Où donc tester cette hypothèse?
Localisation des sites géothermiques et non géothermiques qui ont été corrélés avec l'analyse de la biodiversité qui s'y trouve. Image: C.I Fraser et al, 2014 |
Actuellement, le seul endroit sur Terre qui présente des conditions similaires à un âge glaciaire est l'Antarctique, qui compte aussi de nombreux volcans actifs (dont peut-être un nouveau caché, souvenez-vous). Clairement l'endroit idéal pour tester la capacité du volcanisme a servir de zone refuge, en créant des cavités sous-terraine où l'eau peut rester liquide et où il peut faire quelques degrés au dessus de zéro.
Des décennies d'études menées sur le continent glacé ont permis de constituer une immense base de données du vivant* actuellement présent en Antarctique ce qui ouvre la possibilité de trouver des corrélation géographique entre zones géothermales, zones non-géothermale et biodiversité.
Les conditions étaient donc réunies pour mener cette étude à bien. En comparant les espèces de mousses, champignons/lichens et invertébrés présentes dans les zones géothermales (volcaniques) avec celles présentes dans les zones "froides" du continent, les chercheurs ont pu mettre en évidence une décroissance progressive de leur biodiversité avec l'éloignement aux sites volcaniques. Des facteurs externes, comme la présence ou non de roche à l'affleurement ou le rayonnement solaire lié à la latitude, avaient déjà été testés mais aucun ne fournit une corrélation aussi nette que la proximité à un site géothermal. Il semble avoir été necessaire pour les chercheurs de séparer la péninsule Antarctique du reste du continent glacé car les corrélations y sont un peu différentes.
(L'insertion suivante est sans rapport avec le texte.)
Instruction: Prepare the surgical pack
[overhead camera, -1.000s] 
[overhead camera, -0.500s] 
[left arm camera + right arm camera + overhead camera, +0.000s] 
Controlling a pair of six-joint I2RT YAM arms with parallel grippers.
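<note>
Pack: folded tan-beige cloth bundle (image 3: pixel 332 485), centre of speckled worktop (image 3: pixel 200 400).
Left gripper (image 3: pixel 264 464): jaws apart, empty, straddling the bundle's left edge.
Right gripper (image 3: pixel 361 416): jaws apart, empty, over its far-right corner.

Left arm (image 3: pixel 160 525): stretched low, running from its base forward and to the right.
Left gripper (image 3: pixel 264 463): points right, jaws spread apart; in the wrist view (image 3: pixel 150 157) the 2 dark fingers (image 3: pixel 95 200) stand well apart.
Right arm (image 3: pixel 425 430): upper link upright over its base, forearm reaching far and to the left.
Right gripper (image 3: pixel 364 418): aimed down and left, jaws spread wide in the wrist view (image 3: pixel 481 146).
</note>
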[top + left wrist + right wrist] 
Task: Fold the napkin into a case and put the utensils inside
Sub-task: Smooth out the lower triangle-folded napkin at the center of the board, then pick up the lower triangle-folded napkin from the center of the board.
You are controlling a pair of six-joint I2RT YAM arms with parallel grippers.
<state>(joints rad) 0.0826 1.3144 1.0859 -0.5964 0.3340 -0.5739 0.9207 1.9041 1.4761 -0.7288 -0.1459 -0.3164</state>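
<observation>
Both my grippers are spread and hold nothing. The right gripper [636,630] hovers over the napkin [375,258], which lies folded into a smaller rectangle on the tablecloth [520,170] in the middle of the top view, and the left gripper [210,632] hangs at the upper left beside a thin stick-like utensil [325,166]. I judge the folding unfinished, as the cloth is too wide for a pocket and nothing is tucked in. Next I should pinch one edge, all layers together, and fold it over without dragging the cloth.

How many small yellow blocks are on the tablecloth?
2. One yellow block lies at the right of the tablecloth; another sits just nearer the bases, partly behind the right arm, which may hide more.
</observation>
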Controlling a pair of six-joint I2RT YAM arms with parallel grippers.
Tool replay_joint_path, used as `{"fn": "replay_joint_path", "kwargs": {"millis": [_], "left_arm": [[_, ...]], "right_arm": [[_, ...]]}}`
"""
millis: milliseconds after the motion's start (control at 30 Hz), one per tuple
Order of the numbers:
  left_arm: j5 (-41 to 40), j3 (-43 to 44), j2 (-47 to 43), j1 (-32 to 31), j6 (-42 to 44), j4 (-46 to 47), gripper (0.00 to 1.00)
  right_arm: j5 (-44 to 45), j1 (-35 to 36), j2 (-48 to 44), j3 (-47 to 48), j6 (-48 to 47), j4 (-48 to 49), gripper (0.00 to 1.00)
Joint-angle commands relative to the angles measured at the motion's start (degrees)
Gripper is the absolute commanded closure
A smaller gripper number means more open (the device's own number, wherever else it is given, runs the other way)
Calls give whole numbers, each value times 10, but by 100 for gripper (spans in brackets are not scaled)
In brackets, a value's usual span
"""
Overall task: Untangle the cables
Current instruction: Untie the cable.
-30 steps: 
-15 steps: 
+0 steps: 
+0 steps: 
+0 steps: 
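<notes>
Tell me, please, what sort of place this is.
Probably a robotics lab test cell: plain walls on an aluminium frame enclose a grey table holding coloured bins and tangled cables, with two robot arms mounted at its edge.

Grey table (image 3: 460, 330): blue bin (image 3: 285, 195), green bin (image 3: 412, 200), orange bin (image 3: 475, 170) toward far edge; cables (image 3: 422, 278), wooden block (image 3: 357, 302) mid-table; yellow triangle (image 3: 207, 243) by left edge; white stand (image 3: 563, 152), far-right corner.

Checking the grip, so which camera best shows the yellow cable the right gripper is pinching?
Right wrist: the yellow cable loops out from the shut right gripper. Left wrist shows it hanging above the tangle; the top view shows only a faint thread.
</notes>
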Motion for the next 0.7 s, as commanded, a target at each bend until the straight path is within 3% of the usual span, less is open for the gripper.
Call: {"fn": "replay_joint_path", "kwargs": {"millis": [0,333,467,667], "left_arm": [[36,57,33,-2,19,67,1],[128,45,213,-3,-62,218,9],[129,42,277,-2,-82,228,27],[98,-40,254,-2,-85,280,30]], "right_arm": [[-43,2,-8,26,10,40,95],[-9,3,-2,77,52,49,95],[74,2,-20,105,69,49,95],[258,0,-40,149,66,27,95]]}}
En effet les invertébrés en particulier semblent être très dépendant des zones volcaniques pour leur survie sur la partie continentale tandis que, sur la péninsule, cette proximité aux volcans semble moins essentielle, ce qui ouvre un piste de recherche nouvelle.
Pour les mousses et les champignons/lichens ce lien reste par contre extrêmement fort sur les deux sites.
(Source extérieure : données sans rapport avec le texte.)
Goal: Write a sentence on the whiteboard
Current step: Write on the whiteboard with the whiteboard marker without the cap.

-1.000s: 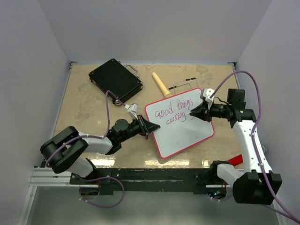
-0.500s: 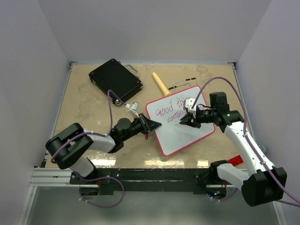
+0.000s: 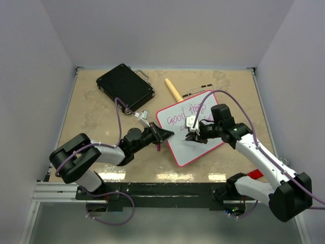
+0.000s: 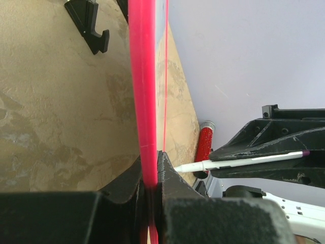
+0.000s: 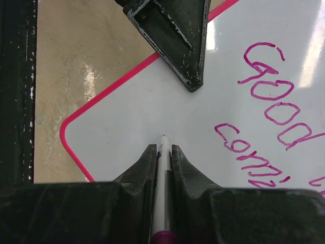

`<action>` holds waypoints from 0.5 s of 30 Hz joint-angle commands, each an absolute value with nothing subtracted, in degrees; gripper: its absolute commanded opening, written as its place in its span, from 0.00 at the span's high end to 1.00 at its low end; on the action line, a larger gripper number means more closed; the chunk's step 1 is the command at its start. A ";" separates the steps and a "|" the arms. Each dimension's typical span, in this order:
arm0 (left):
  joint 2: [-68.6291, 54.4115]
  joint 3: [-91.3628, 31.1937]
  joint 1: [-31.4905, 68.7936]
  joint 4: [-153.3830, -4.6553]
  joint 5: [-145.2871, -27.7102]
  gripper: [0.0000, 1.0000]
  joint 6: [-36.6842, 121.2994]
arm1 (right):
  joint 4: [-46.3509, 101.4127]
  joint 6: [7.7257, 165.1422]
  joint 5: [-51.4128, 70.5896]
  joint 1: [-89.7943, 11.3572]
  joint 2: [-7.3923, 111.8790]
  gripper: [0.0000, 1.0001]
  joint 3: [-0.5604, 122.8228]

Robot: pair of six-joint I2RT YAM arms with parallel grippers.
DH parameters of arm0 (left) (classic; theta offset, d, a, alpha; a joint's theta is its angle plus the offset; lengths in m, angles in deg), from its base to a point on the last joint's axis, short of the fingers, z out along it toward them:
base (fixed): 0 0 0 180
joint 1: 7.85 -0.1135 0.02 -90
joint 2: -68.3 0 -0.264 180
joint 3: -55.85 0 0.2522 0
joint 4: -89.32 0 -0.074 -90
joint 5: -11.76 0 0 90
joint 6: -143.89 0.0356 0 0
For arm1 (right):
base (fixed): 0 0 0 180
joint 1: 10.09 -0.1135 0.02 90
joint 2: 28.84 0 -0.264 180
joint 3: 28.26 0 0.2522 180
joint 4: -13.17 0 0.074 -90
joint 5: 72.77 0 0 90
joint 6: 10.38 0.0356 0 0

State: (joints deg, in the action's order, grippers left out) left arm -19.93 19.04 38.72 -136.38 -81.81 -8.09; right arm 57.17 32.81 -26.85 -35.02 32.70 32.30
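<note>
The whiteboard (image 3: 195, 140) lies tilted at the table's middle, white with a pink rim. Pink words "Good things" and "coming" (image 3: 179, 118) fill two lines on it; they also show in the right wrist view (image 5: 269, 96). My left gripper (image 3: 163, 136) is shut on the board's left rim, seen edge-on in the left wrist view (image 4: 144, 101). My right gripper (image 3: 192, 133) is shut on a white marker (image 5: 162, 168) with a purple end. The marker tip sits on or just above the blank area below "coming". The marker also shows in the left wrist view (image 4: 238, 161).
A black hard case (image 3: 125, 86) lies at the back left. A wooden-handled tool (image 3: 173, 91) lies behind the board. A red object (image 3: 255, 174) lies at the front right near the right arm's base.
My right gripper has moved left across the board with the marker, from the end of "coming" to the blank area below the words. The board has turned slightly. The left gripper has stayed on the rim.
</note>
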 commanded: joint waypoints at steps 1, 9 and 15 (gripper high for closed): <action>-19.24 16.77 38.47 -141.78 -78.41 1.00 -6.32 | 55.23 32.96 -24.35 -36.11 34.00 1.00 32.43; -18.89 17.56 38.56 -141.52 -78.41 1.00 -6.23 | 57.17 31.89 -24.52 -36.37 34.18 1.00 33.57; -19.07 17.91 38.56 -142.13 -78.33 1.00 -6.32 | 56.38 32.77 -24.34 -36.46 34.97 1.00 33.49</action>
State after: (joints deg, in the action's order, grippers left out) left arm -19.95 19.04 38.72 -136.01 -81.37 -8.50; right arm 56.91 32.68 -25.36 -36.07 34.84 32.19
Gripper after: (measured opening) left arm 0.090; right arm 0.141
Pour faire simple: plus les mousses et lichens vivent loin des volcans, moins leur biodiversité est grande (bizarrement je me sens tout à coup très proche d'une mousse**...). C'est aussi le cas pour les invertébrés, mais sur les sites situés loin des côtes.
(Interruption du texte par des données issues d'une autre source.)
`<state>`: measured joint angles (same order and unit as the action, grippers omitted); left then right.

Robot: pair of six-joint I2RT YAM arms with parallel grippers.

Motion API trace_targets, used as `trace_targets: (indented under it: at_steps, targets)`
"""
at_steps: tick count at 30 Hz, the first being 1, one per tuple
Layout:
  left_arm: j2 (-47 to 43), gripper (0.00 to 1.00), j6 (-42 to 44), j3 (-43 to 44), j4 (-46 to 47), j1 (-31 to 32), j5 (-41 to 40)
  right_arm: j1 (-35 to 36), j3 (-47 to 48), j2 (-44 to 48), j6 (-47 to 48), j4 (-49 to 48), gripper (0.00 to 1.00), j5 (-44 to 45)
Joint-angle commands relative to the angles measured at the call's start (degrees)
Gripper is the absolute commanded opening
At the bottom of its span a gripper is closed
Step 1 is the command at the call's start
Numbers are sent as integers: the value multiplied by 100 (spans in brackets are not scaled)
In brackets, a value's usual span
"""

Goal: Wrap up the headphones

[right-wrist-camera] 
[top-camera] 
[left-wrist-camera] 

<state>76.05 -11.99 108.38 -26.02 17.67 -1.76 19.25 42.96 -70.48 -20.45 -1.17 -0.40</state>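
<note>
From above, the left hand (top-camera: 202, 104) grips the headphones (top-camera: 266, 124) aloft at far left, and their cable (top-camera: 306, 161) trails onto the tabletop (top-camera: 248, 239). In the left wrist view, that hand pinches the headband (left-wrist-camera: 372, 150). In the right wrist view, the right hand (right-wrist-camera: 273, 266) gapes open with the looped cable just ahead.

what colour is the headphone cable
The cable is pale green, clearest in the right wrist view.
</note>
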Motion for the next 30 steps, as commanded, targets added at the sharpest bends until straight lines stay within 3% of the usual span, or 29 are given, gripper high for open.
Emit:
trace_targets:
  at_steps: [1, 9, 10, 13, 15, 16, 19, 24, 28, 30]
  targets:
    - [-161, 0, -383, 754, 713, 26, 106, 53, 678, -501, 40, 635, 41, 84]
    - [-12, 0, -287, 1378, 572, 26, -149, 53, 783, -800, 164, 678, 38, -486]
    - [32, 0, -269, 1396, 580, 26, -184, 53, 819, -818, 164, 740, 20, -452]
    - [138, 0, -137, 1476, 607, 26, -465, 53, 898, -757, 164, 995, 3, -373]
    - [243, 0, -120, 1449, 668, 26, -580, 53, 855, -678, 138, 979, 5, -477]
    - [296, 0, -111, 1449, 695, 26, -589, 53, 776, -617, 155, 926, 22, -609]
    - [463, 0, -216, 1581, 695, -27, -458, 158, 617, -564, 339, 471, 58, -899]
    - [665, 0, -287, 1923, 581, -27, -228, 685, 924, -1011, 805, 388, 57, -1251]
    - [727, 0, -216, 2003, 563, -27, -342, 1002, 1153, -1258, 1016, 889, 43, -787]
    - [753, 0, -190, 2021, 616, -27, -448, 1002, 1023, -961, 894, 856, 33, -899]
La raison de cette baisse de diversité fonction de l'éloignement semble assez logique: sur la multitude d'espèces de mousses, champignons/lichens qui libèrent leurs spores à partir des zones refuge, la plupart ne sont pas aptes à survivre en conditions extrêmes. Plus on s'éloigne des zones géothermales et moins d'espèces peuvent survivre.
Source: Ceridwen.I Fraser et al, 2014: "Geothermal activity helps life survive glacial cycles"
*: 39 000 espèces de 1823 taxons différents entre le 60° parallèle et le pôle sud d'après l'étude
** soit dit en passant, les géologues sont généralement assez proches des mousses, mais plutôt celles qu'on décapsule.
*** période géologique qui va de 1.8 millions d'années à 10 000 ans.
Article intéressant une nouvelle fois. Ces résultats semblent logiques car ils sont tout à fait comparables à ce qu'on trouve à proximité des fumeurs noirs sur les champs hydrothermaux sous marins. Ce sont des oasis de biodiversité, et cette biodiversité décroit à mesure qu'on s'éloigne.
RépondreSupprimerOui c'est tout à fait logique: là où l'énergie est en quantité suffisante (ni trop ni pas assez) la vie peut se réfugier. En milieu glaciaire le phénomène était connu localement, restait à savoir si cela pouvait durer sur de longues périodes, notamment les glaciations, voilà qui est fait pour certaines plantes et champignons. Cela démontre qu'en période glaciaire, des zones de vie persistent et peuvent servir de foyer de reconquête post-glacaire.